I think the first thing I was taught was self sacrifice, and then came love ... oozing from her cherubic face with the dark dark eyes.  I felt it and I felt sure I could give it.  For a while anyway.  And then some three years later, in a different place entirely - my hometown of San Francisco - I brought another little girl into the world.   She was very much on time, she came quickly, though her actual birthing involved some physical trauma and difficulty, which caused her little infant head to appear banana shaped, a fact she frequently mentioned with regret.   Of course that didn't affect her stunning good looks as she evolved from chubby roll-poly little thing into a wiry and feisty little blond haired girl.  It was the late sixties in San Francisco and the hippie movement was in full swing with all the flowered Indian dresses, patchouli oil, marijuana, and the devil may care attitude about life.  I didn't every choose to be a hippie - it just happened to me.  Like becoming a mother for the first time...   And so my daughters had to navigate a sometimes murky landscape of too many adults, drugs, strobe lights, and loud music.  Far from the "Leave it to Beaver" or "Ozzie and Harriet" families that had inhabited our television sets in the early days.  She became sick right after birth, but recovered quickly and grew into a strong and willful little person.  Clearly she was not destined to be the "good one" in the family!  She didn't care, and neither did I.  Her first gift to me, beyond her strong spirit and beauty, was the challenge of meeting difficulty with compassion and patience.  She was my teacher in this, as her sister had been a teacher about love and cherishing.  These lessons, like most important ones in life, took a very long time for me to learn!

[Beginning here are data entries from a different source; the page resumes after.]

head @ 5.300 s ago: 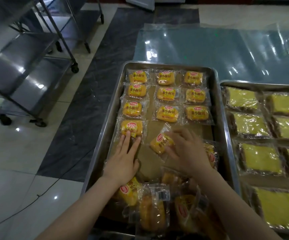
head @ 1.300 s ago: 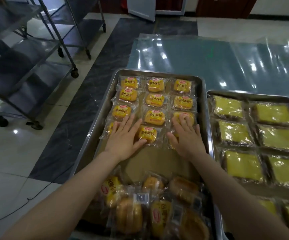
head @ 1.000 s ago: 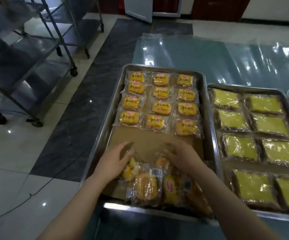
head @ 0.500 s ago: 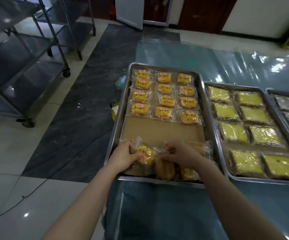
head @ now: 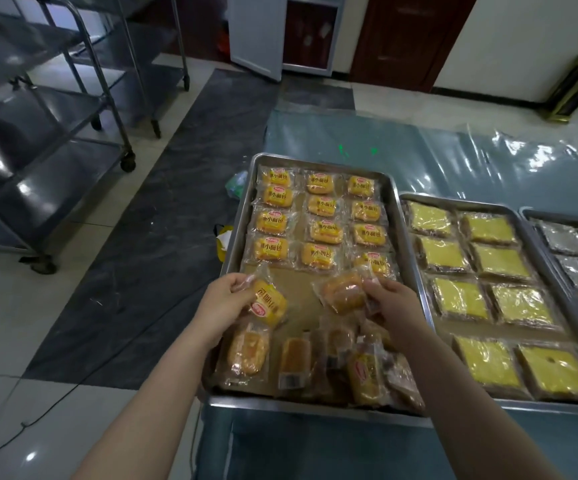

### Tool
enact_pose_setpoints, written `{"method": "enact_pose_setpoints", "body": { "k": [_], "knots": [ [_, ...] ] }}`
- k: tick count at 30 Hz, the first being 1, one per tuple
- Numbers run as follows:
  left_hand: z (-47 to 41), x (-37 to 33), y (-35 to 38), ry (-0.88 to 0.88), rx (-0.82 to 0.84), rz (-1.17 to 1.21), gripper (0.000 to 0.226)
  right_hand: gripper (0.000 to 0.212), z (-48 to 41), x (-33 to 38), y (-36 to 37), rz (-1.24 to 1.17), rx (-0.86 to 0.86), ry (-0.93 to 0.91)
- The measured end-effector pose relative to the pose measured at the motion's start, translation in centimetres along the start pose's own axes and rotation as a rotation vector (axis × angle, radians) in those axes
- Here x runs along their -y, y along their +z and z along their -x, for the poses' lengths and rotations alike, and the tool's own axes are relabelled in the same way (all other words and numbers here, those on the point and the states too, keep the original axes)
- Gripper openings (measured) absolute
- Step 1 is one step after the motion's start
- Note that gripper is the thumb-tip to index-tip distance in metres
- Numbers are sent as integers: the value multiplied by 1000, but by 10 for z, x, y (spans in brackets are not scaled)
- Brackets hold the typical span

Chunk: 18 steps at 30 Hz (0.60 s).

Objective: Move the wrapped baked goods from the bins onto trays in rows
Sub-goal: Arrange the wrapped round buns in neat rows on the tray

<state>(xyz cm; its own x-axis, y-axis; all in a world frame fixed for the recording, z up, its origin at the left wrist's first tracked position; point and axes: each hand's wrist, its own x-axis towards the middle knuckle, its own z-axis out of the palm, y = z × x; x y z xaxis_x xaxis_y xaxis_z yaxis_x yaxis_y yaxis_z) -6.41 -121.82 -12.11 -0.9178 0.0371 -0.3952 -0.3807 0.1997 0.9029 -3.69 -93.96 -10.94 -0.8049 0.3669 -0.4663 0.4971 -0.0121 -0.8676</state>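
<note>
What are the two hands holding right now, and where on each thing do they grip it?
The left hand pinches a wrapped bun by its wrapper's far-left corner. The right hand holds another wrapped bun at its right end. Both sit above the tray.

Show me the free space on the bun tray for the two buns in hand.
Free: brown liner strip between the fourth row and the loose pile. Left hand and right hand hover over it. Far rows and near edge crowded.

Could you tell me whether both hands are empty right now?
No, the left hand holds a wrapped yellow bun and the right hand holds another wrapped bun above the tray.
</note>
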Motion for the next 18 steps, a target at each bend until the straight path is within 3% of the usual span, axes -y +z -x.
{"method": "enact_pose_setpoints", "body": {
  "k": [8, 13, 18],
  "knots": [
    [-57, -32, 13, 95, 13, -284, 16, 12, -45, 3, -8, -67, 69, -7],
    [-74, -32, 25, 218, 161, -764, 18, 18, -56, -2, 4, -78, 173, -78],
    [-80, -31, 30, 401, 266, -979, 22, 18, -58, -9, 4, -206, 318, -116]
  ]
}}
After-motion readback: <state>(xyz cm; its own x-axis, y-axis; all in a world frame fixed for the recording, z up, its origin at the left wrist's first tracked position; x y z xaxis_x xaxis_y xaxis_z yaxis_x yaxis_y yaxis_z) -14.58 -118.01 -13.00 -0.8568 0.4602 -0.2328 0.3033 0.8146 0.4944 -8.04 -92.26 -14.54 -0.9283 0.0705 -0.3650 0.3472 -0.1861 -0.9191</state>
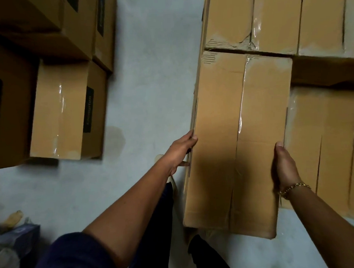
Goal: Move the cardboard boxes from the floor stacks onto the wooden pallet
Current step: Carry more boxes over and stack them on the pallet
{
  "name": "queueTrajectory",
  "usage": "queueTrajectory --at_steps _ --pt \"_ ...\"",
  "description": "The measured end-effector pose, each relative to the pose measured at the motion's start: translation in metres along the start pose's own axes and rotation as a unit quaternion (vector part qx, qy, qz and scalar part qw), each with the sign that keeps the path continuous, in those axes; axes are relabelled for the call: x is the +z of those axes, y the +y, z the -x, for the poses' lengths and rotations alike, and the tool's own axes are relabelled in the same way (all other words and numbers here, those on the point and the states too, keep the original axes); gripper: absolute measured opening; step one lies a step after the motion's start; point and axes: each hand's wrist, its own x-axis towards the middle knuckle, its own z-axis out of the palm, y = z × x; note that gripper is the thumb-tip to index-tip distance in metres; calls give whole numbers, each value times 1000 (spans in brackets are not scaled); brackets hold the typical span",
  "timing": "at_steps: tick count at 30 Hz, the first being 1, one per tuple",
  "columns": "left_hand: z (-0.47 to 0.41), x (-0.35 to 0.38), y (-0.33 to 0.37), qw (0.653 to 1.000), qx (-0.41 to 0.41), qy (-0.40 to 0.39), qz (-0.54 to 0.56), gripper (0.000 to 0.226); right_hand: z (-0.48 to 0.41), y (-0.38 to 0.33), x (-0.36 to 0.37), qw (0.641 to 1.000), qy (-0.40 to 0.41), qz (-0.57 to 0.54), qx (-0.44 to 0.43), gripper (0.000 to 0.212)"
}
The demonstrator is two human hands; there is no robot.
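I hold a long taped cardboard box (234, 140) between both hands, above the grey floor. My left hand (181, 152) grips its left edge, fingertips hooked over the top face. My right hand (283, 166), with a gold bracelet at the wrist, clasps the right edge: the thumb lies on top and the fingers are hidden down the side. The box's far end meets a torn, taped box (253, 15) in the group at the right. No wooden pallet is visible.
More taped boxes (328, 145) lie close on the right, one lower box (329, 68) in a gap between them. Across a strip of bare floor (148, 83), boxes with dark labels (67, 111) stand stacked at the left. My legs and a shoe are below; a blue bundle (16, 237) lies bottom left.
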Motion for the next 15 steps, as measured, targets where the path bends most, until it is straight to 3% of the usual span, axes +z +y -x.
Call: queueTrajectory --at_steps 6,15 --pt "-4 2 -3 1000 17 14 -6 57 4 -4 5 1000 9 5 -27 66" --pt "-6 1 -5 999 23 21 -25 58 3 -3 9 1000 14 -5 -16 69"
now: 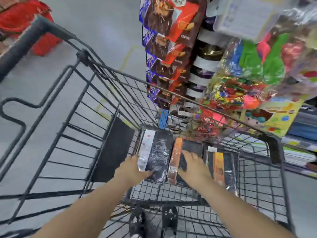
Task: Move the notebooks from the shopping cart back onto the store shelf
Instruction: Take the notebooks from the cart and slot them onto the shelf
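Observation:
Three plastic-wrapped notebooks lie on the floor of the black wire shopping cart [96,93]. The left one is a black notebook with a white spine [157,152]. My left hand [132,169] grips its near left corner, thumb on the cover. The middle one is black with an orange spine [176,155]. My right hand [193,167] lies on top of it, fingers spread over its cover; whether it grips is unclear. A third black-and-orange notebook [221,167] lies to the right, untouched.
A rack of hanging chocolate bags [164,48] and colourful toy packs [253,74] stands just beyond the cart's far side. Shelf edges [300,148] run at the right. Red baskets [22,19] sit at the upper left on the grey floor.

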Demonstrator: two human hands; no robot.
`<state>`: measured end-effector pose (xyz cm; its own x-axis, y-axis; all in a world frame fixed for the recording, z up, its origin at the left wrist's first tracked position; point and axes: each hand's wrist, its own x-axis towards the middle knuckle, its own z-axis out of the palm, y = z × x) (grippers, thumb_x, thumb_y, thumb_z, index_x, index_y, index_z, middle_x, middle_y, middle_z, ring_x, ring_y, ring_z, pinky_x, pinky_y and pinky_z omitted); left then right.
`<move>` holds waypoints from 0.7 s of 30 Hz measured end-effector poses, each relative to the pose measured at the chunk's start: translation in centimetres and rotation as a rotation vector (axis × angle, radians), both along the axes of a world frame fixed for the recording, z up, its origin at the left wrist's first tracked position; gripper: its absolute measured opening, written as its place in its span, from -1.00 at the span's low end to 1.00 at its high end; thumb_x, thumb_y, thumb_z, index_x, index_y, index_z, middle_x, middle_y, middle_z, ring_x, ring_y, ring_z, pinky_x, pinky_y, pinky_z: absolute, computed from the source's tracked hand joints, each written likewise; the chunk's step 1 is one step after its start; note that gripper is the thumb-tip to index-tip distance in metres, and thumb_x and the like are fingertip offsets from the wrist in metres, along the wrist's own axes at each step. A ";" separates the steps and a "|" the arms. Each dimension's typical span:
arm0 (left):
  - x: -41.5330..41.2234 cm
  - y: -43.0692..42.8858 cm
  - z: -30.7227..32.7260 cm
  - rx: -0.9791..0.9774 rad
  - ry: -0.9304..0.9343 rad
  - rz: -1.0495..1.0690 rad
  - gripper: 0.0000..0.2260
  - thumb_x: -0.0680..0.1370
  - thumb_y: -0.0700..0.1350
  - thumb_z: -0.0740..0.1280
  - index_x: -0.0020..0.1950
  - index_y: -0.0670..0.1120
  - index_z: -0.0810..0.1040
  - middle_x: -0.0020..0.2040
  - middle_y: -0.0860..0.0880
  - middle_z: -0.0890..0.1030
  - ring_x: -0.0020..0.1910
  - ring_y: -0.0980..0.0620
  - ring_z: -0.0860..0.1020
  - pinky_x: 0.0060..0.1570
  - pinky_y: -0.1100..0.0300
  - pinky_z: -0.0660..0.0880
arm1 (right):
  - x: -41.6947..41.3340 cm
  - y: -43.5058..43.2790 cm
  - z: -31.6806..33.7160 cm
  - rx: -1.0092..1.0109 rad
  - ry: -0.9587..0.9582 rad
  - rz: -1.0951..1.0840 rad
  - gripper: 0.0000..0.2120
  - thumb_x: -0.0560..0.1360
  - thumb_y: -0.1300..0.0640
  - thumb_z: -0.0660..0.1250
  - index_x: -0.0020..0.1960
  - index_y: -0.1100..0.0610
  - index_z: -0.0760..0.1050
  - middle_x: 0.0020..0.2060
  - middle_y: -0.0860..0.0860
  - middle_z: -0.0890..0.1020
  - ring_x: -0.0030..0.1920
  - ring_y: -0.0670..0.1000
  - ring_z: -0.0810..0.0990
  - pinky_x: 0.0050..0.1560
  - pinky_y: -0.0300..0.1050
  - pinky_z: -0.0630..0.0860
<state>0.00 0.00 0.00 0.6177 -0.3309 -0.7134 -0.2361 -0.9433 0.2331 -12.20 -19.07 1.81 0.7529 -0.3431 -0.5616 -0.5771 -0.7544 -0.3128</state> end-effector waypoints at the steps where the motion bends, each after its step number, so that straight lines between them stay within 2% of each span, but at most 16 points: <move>1: 0.4 -0.2 -1.3 0.005 0.035 0.041 -0.20 0.41 0.29 0.36 0.51 -0.04 0.17 0.44 -0.09 0.29 0.37 -0.13 0.35 0.29 0.00 0.37 | 0.5 0.2 -1.1 0.014 0.018 -0.004 -0.36 0.52 -0.04 0.27 0.52 -0.02 0.06 0.39 0.04 0.34 0.34 0.12 0.37 0.25 0.01 0.39; 5: 1.6 -0.7 -7.3 -0.010 0.075 0.261 -0.26 0.37 0.19 0.44 0.39 -0.15 0.29 0.33 -0.16 0.41 0.26 -0.17 0.44 0.23 0.01 0.42 | 1.6 1.4 -6.3 0.043 0.037 -0.073 -0.37 0.52 -0.02 0.26 0.51 0.05 0.10 0.37 0.06 0.38 0.31 0.10 0.41 0.24 0.01 0.43; 7: 1.3 -1.1 -10.2 -0.054 0.083 0.378 -0.12 0.28 0.24 0.48 0.43 -0.18 0.25 0.34 -0.20 0.42 0.27 -0.21 0.45 0.25 -0.05 0.43 | 1.7 2.2 -8.2 0.041 0.044 -0.115 -0.38 0.53 0.00 0.26 0.51 0.08 0.10 0.33 0.07 0.41 0.28 0.09 0.44 0.20 -0.02 0.43; 9: 0.8 -1.5 -12.0 -0.015 0.084 0.400 0.09 0.22 0.32 0.49 0.51 -0.19 0.07 0.39 -0.19 0.38 0.32 -0.20 0.42 0.27 -0.05 0.43 | 1.7 2.9 -9.6 0.033 0.062 -0.147 -0.38 0.53 -0.04 0.25 0.50 0.08 0.09 0.30 0.07 0.43 0.23 0.09 0.48 0.17 -0.02 0.48; 10: 0.5 -1.6 -12.6 0.012 0.058 0.404 0.12 0.21 0.35 0.49 0.53 -0.17 0.04 0.41 -0.19 0.37 0.34 -0.18 0.41 0.26 -0.06 0.44 | 1.7 3.3 -10.1 0.039 0.062 -0.157 -0.37 0.52 -0.07 0.26 0.50 0.07 0.10 0.29 0.07 0.44 0.20 0.09 0.50 0.17 0.01 0.50; 13: -0.1 -1.8 -13.0 0.007 -0.066 0.403 0.04 0.22 0.30 0.52 0.49 -0.16 0.14 0.33 -0.18 0.44 0.30 -0.17 0.44 0.22 -0.06 0.47 | 1.2 4.1 -11.2 0.078 0.002 -0.214 -0.39 0.50 -0.09 0.30 0.46 0.05 0.19 0.27 0.03 0.47 0.24 0.06 0.47 0.23 0.05 0.46; 17: -0.7 -2.4 -12.0 -0.007 -0.125 0.442 -0.04 0.31 0.16 0.54 0.50 -0.19 0.12 0.36 -0.21 0.35 0.36 -0.18 0.33 0.31 -0.01 0.36 | 0.7 4.5 -11.5 0.079 -0.006 -0.236 -0.38 0.49 -0.05 0.32 0.48 0.04 0.20 0.31 0.01 0.47 0.29 0.05 0.44 0.27 0.00 0.42; 21: -0.8 -2.4 -10.4 0.024 -0.178 0.439 -0.16 0.29 0.18 0.55 0.37 -0.19 0.28 0.28 -0.17 0.39 0.29 -0.16 0.37 0.24 -0.02 0.36 | 0.6 5.2 -11.3 0.098 -0.002 -0.284 -0.43 0.48 -0.04 0.32 0.44 0.03 0.25 0.28 0.03 0.48 0.26 0.08 0.46 0.27 0.07 0.42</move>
<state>-0.77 -2.44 -10.43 0.8089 0.0045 -0.5879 0.1520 -0.9676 0.2017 -11.60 -13.86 -9.53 0.6357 -0.4846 -0.6008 -0.7601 -0.5287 -0.3777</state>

My adult daughters have taught me a few wonderful things in this life:   the profound place that family occupies in our lives (I had never known this, growing up in a fragmented unattended family of my own), the importance of holding our differences with love and understanding, the need to live in the moment, the importance of really listening, and the joys of being playful while eating mouthfuls of whipped cream.  These are things I didn't have in my tool bag at the age of nineteen when I married their father.  But growing up with these beautiful little beings took me on that journey of learning.  I went on their camping trips, I created sprawling and celebratory birthday parties, soothed fears in the night, learned how to sew halloween costumes, became involved in their elementary school, and I tried my best to witness and understand their individual struggles.  I didn't always succeed, and after about fourteen years of marriage my sights started to expand outward and I knew I needed to return to school and the possibility of finding my way in the larger world, as both my girls were involved in high school and social lives and I thought the time was right.  Eventually our family dissolved and pain and suffering came, and we struggled for too many years to understand why people cease loving each other, or run away and do confusing things.  The good thing was that none of us gave up on each other really...

The motherhood path was not always a smooth one for myself and my daughters .... Perhaps most mothers could say this as they looked back at their families.  We have what is most important, though, and that is a willingness to look each other in the face with love and understanding.  I think we have been teaching each other this for all these fifty years.